The federal court heard on Wednesday that Person 81 was the troop commander during a 2009 deployment and ordered SAS troops to raid a compound known as Whiskey 108 in the village of Kakarak in southern Afghanistan on Easter Sunday.

It is alleged by the newspapers in their defence that two men were killed after being discovered hiding in a crude hand-dug tunnel in Whiskey 108. The newspapers allege an elderly man was shot by a “rookie” trooper on the orders of Roberts-Smith and his patrol commander, while the other man, who had a prosthetic leg, was shot to death with a machine gun by Roberts-Smith.

Roberts-Smith has denied the allegations as impossible, telling the court “there were no men in the tunnel”.

He has previously said he shot and killed the man with a prosthetic leg, whom he discovered running and armed, outside the compound. The man was an insurgent, lawfully killed within the laws of war, Roberts-Smith said.

The elderly man, according to Roberts-Smith, was killed outside the compound by another Australian soldier, unknown to him, but whom he credits with saving his life.

Person 81 told the court he heard no engagements at Whiskey 108, and was not told of any insurgents being killed. He testified that after the SAS troops stormed and secured Whiskey 108, he entered the compound with other members of the troop headquarters.

He told the court he saw Afghan civilians inside the bombed out compound.

He said he saw “body parts” in the rubble, amongst “rocket paraphernalia”.

After the compound was declared “cleared”, a “rendezvous meeting”, known as an RV, was called between patrol commanders and the troop commanders to plan for the next target.

Person 81 said with Whiskey 108 secured, he was preparing his orders for the Australian soldiers to move to a neighbouring compound, codenamed Whiskey 109.

Arthur Moses SC, acting for Roberts-Smith, asked Person 81: “Did you see any engagements in the Whiskey 108 compound after the compound was declared cleared?”

Person 81: “No.”

Moses: “Do you recall hearing any engagements while you were in the compound?”

Person 81: “No.”

Moses: “Do you recall hearing reports of any engagements?”

Person 81: “No.”

This evidence contradicts one of Roberts-Smith’s other witnesses – his patrol commander, Person 5 – who told the court that during the RV meeting, he heard gunshots outside the compound and ran out to investigate.

Person 5 told the court he discovered Roberts-Smith engaging and killing an insurgent, later discovered to be the man with the prosthetic leg.

Person 5 said he asked Roberts-Smith if he was all right: “He said ‘yep’. They just engaged two squirters to the north.”

Person 5 told the court he asked if the men were “KIA” – killed in action. When that was confirmed, he said he returned to the troop commander’s meeting.

Moses asked Person 5: “When you went back to the RV meeting, did you say anything to Person 81 or anybody else?”

Person 5: I informed Person 81 there were two KIA on the north-west corner of the compound.”

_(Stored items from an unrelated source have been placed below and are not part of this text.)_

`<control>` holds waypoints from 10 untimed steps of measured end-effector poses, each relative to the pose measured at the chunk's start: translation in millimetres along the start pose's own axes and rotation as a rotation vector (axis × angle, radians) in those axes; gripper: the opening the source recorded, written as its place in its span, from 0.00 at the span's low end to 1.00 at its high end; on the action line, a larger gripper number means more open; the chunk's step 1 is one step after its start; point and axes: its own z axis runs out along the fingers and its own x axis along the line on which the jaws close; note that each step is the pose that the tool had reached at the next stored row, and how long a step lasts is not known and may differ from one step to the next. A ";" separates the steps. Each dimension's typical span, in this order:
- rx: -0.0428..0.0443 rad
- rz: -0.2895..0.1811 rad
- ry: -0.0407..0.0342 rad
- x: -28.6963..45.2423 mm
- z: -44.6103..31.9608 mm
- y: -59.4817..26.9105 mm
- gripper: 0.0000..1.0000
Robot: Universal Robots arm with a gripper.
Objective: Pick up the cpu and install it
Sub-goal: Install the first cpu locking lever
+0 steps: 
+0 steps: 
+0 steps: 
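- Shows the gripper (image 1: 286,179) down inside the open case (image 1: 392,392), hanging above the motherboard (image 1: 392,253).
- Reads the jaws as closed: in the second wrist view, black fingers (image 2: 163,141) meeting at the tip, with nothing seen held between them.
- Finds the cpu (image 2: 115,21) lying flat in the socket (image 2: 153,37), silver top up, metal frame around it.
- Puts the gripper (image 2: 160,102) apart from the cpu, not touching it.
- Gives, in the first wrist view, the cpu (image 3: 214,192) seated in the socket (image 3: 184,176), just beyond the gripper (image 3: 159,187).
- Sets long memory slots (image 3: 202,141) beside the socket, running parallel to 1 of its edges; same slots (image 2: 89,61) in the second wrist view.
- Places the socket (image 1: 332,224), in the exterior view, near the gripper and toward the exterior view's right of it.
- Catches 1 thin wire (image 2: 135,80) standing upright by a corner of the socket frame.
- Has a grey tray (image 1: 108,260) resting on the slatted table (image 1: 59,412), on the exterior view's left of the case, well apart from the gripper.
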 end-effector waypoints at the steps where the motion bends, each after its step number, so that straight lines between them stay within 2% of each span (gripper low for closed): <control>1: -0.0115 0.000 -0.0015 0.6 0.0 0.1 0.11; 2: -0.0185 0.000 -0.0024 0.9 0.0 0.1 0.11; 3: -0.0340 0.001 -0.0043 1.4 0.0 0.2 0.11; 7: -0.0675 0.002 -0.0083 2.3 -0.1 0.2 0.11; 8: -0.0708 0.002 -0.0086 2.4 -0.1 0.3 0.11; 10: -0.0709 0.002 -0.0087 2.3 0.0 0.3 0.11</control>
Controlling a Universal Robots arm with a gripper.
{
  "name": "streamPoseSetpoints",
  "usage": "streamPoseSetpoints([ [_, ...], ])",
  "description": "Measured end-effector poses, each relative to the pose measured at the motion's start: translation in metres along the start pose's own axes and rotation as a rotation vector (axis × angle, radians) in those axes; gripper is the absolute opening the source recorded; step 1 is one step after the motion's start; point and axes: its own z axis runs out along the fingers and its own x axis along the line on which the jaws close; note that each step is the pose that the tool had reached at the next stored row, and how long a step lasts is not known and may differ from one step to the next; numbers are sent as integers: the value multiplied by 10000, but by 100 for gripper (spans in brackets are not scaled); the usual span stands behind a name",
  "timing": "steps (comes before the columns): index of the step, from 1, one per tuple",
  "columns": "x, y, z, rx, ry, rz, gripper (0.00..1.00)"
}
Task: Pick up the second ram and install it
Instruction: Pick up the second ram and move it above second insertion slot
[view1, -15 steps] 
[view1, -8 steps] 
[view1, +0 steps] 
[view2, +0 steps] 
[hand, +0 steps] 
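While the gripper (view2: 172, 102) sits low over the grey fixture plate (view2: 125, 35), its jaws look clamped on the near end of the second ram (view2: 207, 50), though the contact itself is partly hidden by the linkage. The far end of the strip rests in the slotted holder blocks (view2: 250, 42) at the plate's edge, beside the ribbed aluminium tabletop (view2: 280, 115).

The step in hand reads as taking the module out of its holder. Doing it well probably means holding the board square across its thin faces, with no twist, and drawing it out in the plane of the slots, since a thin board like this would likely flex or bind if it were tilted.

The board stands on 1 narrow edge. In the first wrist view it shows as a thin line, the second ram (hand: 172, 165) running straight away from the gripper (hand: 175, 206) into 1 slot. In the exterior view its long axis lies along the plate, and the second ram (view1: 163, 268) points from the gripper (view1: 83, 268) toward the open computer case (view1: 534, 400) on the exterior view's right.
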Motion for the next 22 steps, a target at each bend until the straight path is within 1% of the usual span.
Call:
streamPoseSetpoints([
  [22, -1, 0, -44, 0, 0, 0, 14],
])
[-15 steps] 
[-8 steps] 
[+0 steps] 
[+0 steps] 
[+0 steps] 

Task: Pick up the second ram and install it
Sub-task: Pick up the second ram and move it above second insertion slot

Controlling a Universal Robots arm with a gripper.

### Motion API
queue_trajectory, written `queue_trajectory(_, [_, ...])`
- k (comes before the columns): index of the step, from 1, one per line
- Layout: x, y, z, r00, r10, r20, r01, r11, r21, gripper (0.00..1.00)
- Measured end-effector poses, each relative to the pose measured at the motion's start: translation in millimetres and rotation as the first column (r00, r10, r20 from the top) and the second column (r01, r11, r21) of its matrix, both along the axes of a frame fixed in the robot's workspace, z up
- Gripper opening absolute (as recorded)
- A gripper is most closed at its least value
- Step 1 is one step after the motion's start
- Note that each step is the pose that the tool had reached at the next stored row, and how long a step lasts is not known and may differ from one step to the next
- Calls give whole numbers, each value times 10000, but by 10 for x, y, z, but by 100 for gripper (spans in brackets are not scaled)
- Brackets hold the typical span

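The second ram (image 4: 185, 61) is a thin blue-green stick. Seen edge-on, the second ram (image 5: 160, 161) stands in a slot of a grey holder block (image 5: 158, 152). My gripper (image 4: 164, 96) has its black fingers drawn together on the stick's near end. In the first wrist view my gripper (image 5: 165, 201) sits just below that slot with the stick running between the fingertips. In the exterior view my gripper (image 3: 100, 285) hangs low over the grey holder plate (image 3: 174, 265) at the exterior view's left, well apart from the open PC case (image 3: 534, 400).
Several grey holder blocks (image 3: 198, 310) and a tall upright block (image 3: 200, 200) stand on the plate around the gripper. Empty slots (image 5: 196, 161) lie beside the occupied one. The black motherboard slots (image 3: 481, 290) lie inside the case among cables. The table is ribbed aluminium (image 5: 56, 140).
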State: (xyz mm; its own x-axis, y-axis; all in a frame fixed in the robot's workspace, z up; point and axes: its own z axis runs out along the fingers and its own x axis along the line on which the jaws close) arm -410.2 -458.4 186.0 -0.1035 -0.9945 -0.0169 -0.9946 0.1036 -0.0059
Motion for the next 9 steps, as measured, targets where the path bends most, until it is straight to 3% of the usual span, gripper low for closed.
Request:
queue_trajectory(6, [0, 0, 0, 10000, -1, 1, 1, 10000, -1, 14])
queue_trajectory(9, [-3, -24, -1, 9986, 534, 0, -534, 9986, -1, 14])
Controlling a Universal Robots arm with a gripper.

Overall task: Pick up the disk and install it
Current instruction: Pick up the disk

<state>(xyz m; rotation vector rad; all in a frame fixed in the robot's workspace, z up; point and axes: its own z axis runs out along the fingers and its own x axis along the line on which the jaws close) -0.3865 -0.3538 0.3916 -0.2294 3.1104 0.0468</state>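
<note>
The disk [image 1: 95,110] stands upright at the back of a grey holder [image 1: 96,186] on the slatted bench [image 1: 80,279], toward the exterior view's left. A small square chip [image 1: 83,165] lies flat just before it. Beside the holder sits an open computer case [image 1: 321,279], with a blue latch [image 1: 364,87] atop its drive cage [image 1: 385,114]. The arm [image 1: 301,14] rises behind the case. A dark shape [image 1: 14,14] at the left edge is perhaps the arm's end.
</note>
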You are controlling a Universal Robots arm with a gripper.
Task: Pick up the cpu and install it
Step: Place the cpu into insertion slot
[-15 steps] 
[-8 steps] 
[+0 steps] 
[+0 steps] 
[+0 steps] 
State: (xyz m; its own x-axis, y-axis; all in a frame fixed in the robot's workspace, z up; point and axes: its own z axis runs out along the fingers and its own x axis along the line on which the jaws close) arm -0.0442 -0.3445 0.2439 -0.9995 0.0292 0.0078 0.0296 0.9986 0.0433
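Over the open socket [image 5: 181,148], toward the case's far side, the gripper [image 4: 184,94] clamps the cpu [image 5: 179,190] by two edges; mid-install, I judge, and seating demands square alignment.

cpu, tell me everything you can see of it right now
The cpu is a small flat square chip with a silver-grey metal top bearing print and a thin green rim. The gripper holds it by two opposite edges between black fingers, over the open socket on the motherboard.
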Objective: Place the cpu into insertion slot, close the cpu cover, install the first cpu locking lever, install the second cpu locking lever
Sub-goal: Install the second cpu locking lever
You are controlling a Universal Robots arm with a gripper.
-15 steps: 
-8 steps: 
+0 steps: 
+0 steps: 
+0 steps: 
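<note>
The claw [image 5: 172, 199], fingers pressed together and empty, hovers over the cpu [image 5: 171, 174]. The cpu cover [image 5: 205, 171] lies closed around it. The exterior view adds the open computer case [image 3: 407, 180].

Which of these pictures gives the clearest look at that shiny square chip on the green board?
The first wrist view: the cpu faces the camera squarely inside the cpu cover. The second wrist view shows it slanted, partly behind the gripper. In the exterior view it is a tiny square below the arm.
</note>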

Person 81 told the court he never heard any engagement while inside Whiskey 108 and was never informed about an engagement, nor of any enemy combatants killed in action.

Person 81 testified he was told about the tunnel but he wasn’t told anybody was found inside.

The tunnel at Whiskey 108, and whether there was anybody discovered within, has emerged as a critical contention in Roberts-Smith’s sprawling and complex defamation action.

While it is not disputed that at least two Afghan men were killed by Australian SAS troops during their raid on Whiskey 108 on 12 April 2009, at issue is whether the men were insurgent targets legitimately killed, or whether they were prisoners who were unlawfully killed.

The argument has split the Australian SAS troops who were there: Roberts-Smith and five other soldiers have said there were no men in the tunnel. A further five have said there were men pulled from the tunnel.

A sixth soldier, Person 4, who is alleged in the newspapers’ defence to have shot dead the elderly man on Roberts-Smith’s orders, refused to testify on grounds of self-incrimination.

Even members of the same patrol have given irreconcilable evidence. Six members of one patrol subpoenaed to give evidence were split three-three over whether anybody ever came out of the tunnel.

Person 81 remains in the witness box, before Justice Anthony Besanko.